We’ll do this using a modified version of linear search:

// Returns the number of comparisons done by linear search.
int linear_search_comp_count(int x, const vector<int>& v) {
  int count = 0;
  for(int i = 0; i < v.size(); ++i) {
    ++count;
    if (x == v[i]) {
      return count;
    }
  }
  return count;
}

Instead of returning the index location of x in v, this returns the number of comparisons done by linear search to determine if x is v or not.

Next, we need a way to create random vectors of varying length. One way to do this is as follows:

// returns a new vector with {0, 1, 2, ..., n - 1} scrambled
vector<int> random_vec(int n) {
  vector<int> result(n);
  for(int i = 0; i < n; ++i) {
    result[i] = i;
  }
  random_shuffle(result.begin(), result.end());
  return result;
}

The returned vector is a random permutation of the values 0 to n - 1.

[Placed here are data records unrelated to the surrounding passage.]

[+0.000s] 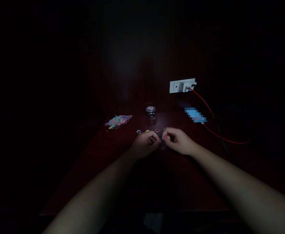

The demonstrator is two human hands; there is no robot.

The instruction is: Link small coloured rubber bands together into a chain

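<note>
My left hand [146,143] and my right hand [178,140] meet above the middle of the dark red table. Both are closed in a pinch, fingertips nearly touching. A thin pale elastic band [160,139] spans the small gap between them. Just below the fingertips is a small bunch of purplish bands [163,146]; whether it hangs or lies on the table I cannot tell. Beyond my hands lie a blue band [138,131], a yellow band [147,131] and a pink band [157,130], with another partly hidden by my right hand.
A heap of colourful elastic bands [119,121] lies at the back left. A small clear lidded jar [150,113] stands at the back. On the right, a blurred-out blue device [195,115] connects by a red cable [226,140] to a wall socket [176,86]. The room is dark.
</note>
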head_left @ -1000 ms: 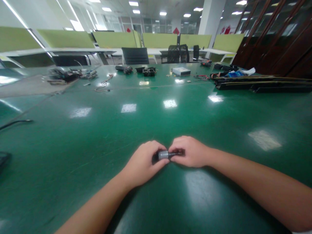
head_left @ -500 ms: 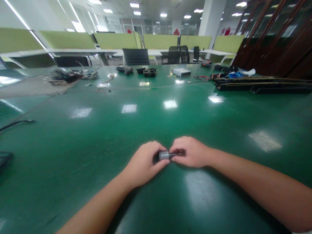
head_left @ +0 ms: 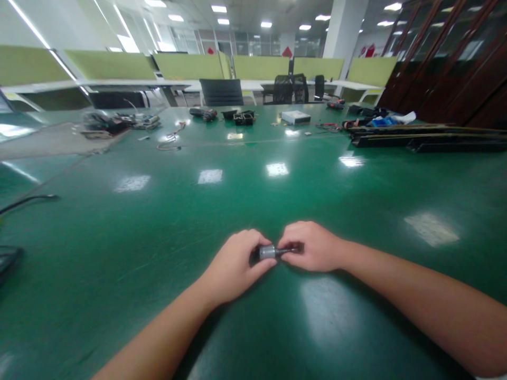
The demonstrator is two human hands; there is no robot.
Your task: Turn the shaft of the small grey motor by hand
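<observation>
Between my two hands, low over the table, lies a short silver metal cylinder with a thin dark stem pointing right. My left hand is closed around the cylinder, thumb in front and fingers behind. Its left end is dark and partly covered by that hand. Fingers of my right hand pinch the stem just beyond the cylinder. The stem's far end runs into the right palm, where its shape is blurred. Which kind of part this is, I cannot tell.
The glossy green table reflects ceiling lights. Along its far side are a white box, black parts and a cable. Long dark bars lie at the right. A black cable end enters from the left.
My right fingers have shifted very slightly right along the stem, away from the cylinder. My left hand keeps the same hold.
</observation>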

Now we need a function to run linear search many times:

int do_one_trial(int size = 1000) {
  vector<int> v(random_vec(size));
  int target;
  if (randint(2) == 0) {
    target = 5;   // 5 is guaranteed to be in v, although we don't know where
  } else {
    target = -1;  // -1 is guaranteed to never be in v
  }

  int num_comps = linear_search_comp_count(target, v);
  return num_comps;
}


void test_linear_search(int trials = 1000, int size = 1000) {
  int total = 0;
  for(int i = 0; i < trials; ++i) {
    total += do_one_trial(size);
  }
  cout << "           # of trials: " << trials << endl
       << "Total # of comparisons: " << total << endl
       << "  Avg. comps per trial: " << double(total) / trials << endl;
}

Calling test_linear_search(10000) runs linear search ten thousand times on randomly ordered arrays of 1000 elements:

$ ./linear_search
           # of trials: 10000
Total # of comparisons: 7515656
  Avg. comps per trial: 751.566

In this run we see that about 752 comparisons are done, on average, for each call to linear_search on an array with 1000 elements. Compare this to our theoretical calculations say that \frac{3n}{4} comparisons are done, on average, for an array of n elements: if n = 1000, then the theory says \frac{3\cdot 1000}{4} = 750, which is extremely close to our experimental results.